Die Wahlerfolge der AfD beunruhigen viele Menschen – darunter viele Menschen mit Migrationshintergrund. Migranten- und Flüchtlingsorganisationen in Sachsen-Anhalt sind besorgt.
Migranten- und Flüchtlingsorganisationen in Sachsen-Anhalt fürchten nach dem Rechtsruck bei den Europa- und Kommunalwahlen eine Zunahme antidemokratischer Tendenzen. Sollte die AfD in eine Regierungsposition kommen, sei die Finanzierung der Organisationen bedroht, sagte Michael Bertram vom Flüchtlingsrat Sachsen-Anhalt anlässlich des Weltflüchtlingstags am 20. Juni. „Die AfD hat sich in der Vergangenheit regelmäßig durch rassistische Politik ausgezeichnet – durch Stimmungsmache und Propaganda gegenüber geflüchteten Menschen.“
Bedrohungslage bereits heute spürbar
Dies habe zur Folge, dass sich immer mehr Menschen – auch solche mit Aufenthaltsrecht – das Bundesland verließen. „Das sind Menschen, die Integrationsperspektive haben, die auch im Arbeitsmarkt integriert und zum Teil auch schon verwurzelt sind.“ Dem Flüchtlingsrat zufolge ist bereits eine Bedrohungslage spürbar. So würden mehr körperliche Übergriffe auf Migranten registriert. Der am Dienstag in Berlin veröffentlichte Verfassungsbericht für 2023 zeigte, dass es in Sachsen-Anhalt die meisten rechtsextremistisch motivierten Gewalttaten in Deutschland gab.
„Was die AfD jetzt schon erreicht, ist, den anderen Parteien ihre Politik ein Stück weit zu diktieren“, sagt Bertram. Dadurch werde nichts mehr angefasst, „was im öffentlichen Diskurs als wohlwollend gegenüber geflüchteten Menschen interpretiert werden könnte“. Bertram befürchtet, dass Regelungen wie das Chancenaufenthaltsrecht künftig nicht mehr möglich sein werden.
Appell für ein offenes Sachsen-Anhalt
Die Angst vor einem Rechtsruck im Land spürt auch Mamad Mohamad, der Geschäftsführer des Landesnetzwerks Migrantenorganisationen Sachsen-Anhalt (LAMSA).
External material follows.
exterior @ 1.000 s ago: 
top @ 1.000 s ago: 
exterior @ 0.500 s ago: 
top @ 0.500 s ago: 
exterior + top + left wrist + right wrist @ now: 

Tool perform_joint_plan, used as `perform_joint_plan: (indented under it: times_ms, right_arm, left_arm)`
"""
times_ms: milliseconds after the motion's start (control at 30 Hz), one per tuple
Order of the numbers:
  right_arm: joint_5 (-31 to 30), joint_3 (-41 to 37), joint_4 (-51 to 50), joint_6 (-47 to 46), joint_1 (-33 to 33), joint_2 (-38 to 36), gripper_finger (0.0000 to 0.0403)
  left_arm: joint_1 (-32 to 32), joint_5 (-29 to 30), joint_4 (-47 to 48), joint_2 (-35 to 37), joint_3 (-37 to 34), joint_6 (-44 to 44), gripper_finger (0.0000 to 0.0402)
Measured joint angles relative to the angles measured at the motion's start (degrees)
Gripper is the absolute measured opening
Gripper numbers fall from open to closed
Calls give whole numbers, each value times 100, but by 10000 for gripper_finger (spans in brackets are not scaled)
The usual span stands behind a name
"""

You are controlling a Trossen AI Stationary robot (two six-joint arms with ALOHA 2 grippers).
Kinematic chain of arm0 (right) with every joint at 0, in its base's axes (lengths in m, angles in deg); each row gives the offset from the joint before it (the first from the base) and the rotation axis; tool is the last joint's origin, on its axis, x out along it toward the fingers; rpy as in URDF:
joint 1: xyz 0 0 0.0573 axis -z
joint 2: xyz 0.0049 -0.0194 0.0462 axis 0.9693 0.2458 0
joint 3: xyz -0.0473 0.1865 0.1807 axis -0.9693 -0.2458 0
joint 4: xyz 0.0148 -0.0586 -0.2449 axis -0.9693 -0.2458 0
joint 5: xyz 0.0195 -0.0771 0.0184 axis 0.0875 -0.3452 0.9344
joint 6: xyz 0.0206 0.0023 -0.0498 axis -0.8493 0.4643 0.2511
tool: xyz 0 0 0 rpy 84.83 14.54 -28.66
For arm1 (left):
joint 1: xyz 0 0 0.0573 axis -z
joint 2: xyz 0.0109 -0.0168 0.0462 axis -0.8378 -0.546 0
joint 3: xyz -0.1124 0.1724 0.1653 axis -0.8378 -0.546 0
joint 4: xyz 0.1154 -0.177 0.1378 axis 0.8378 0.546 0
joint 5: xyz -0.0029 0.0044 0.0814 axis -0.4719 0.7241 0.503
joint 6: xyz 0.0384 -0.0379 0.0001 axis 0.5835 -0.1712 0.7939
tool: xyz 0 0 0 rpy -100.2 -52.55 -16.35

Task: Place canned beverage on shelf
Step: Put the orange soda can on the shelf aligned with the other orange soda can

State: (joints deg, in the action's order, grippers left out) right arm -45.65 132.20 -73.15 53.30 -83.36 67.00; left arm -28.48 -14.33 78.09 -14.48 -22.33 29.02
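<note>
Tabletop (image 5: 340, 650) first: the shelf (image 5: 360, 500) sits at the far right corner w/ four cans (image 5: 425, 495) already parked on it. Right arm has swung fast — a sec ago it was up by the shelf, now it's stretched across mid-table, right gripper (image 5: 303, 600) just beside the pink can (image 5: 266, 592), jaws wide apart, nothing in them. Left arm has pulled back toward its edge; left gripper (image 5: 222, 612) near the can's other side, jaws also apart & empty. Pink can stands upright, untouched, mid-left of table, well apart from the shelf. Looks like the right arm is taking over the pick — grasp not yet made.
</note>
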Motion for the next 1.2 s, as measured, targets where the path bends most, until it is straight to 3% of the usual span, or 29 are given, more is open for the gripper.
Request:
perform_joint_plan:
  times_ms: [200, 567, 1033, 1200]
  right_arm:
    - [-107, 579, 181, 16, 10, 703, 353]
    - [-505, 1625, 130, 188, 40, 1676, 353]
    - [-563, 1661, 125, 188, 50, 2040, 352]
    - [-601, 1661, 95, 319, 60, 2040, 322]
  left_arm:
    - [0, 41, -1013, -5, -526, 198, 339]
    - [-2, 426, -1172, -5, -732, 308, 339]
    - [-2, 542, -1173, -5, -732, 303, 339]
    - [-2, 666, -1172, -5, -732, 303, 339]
Sprüche wie „irgendwann bist du weg“ seien inzwischen keine Ausnahme mehr. Laut Mohamad muss die Zivilgesellschaft im Land gestärkt werden. Rassismus sei kein Randphänomen. Außerdem müsse ein Problembewusstsein geschaffen werden.
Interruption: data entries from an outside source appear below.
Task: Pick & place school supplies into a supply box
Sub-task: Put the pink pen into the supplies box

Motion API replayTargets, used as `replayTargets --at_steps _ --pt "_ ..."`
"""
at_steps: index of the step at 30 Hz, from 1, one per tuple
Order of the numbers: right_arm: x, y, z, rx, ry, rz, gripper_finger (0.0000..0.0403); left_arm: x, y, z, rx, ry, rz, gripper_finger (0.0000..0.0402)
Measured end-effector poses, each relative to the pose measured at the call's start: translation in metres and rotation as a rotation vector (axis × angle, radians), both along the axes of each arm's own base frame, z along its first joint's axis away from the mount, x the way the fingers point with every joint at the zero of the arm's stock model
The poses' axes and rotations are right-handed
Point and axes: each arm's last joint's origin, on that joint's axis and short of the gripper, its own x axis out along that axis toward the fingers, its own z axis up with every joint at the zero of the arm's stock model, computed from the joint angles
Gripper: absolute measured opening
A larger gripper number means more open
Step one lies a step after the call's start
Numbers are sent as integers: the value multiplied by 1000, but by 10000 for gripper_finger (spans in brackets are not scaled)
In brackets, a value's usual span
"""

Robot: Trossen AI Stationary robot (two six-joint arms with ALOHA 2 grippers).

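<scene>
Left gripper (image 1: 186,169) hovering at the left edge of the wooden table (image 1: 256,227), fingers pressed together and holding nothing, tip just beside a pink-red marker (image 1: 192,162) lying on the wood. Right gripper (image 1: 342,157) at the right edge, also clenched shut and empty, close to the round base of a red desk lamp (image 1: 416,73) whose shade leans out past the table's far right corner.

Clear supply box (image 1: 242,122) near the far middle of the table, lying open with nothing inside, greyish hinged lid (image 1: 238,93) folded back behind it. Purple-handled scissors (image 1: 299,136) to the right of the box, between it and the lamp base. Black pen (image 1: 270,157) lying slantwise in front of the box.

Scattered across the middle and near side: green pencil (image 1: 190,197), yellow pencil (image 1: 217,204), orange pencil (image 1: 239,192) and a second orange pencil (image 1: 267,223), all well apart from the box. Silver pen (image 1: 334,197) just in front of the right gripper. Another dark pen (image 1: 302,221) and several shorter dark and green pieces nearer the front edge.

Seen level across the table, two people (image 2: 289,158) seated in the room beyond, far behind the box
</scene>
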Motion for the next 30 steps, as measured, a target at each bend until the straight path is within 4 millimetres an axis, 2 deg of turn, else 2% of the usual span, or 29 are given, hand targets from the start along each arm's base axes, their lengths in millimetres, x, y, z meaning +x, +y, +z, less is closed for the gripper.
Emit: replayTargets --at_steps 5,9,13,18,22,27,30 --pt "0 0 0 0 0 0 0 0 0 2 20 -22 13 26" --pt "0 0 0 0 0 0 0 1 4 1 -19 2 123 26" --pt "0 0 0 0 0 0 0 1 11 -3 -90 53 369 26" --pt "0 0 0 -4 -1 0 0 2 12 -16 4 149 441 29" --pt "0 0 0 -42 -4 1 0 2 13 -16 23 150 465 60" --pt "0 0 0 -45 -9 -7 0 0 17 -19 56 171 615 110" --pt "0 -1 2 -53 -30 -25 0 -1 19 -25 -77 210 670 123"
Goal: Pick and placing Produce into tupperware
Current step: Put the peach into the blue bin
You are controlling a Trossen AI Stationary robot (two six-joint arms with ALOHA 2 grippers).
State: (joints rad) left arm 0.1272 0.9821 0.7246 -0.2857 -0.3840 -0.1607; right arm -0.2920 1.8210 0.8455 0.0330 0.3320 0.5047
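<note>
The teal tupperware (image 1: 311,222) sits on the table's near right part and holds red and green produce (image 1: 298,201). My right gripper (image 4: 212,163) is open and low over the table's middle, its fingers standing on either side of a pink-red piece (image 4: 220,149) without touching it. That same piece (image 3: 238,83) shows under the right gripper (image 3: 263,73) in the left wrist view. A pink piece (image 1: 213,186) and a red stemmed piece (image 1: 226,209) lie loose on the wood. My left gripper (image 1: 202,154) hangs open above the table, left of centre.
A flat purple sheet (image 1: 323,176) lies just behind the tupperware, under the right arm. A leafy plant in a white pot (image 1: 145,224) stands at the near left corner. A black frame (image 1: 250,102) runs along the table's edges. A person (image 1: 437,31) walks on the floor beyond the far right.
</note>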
Mohamad zufolge ist der Osten Deutschlands „kein Einwanderungsland, sondern ein Zuweisungsland“. „Nur ein Prozent der bundesweiten Migranten wohnen in Sachsen-Anhalt.“ Von der Politik fordert das Landesnetzwerk ein klares Bekenntnis zur Migration. Zudem müsse mehr Teilhabe gewagt werden. Sowohl in der Landesregierung als auch in der Kommunalpolitik gebe es kaum Menschen mit Migrationshintergrund.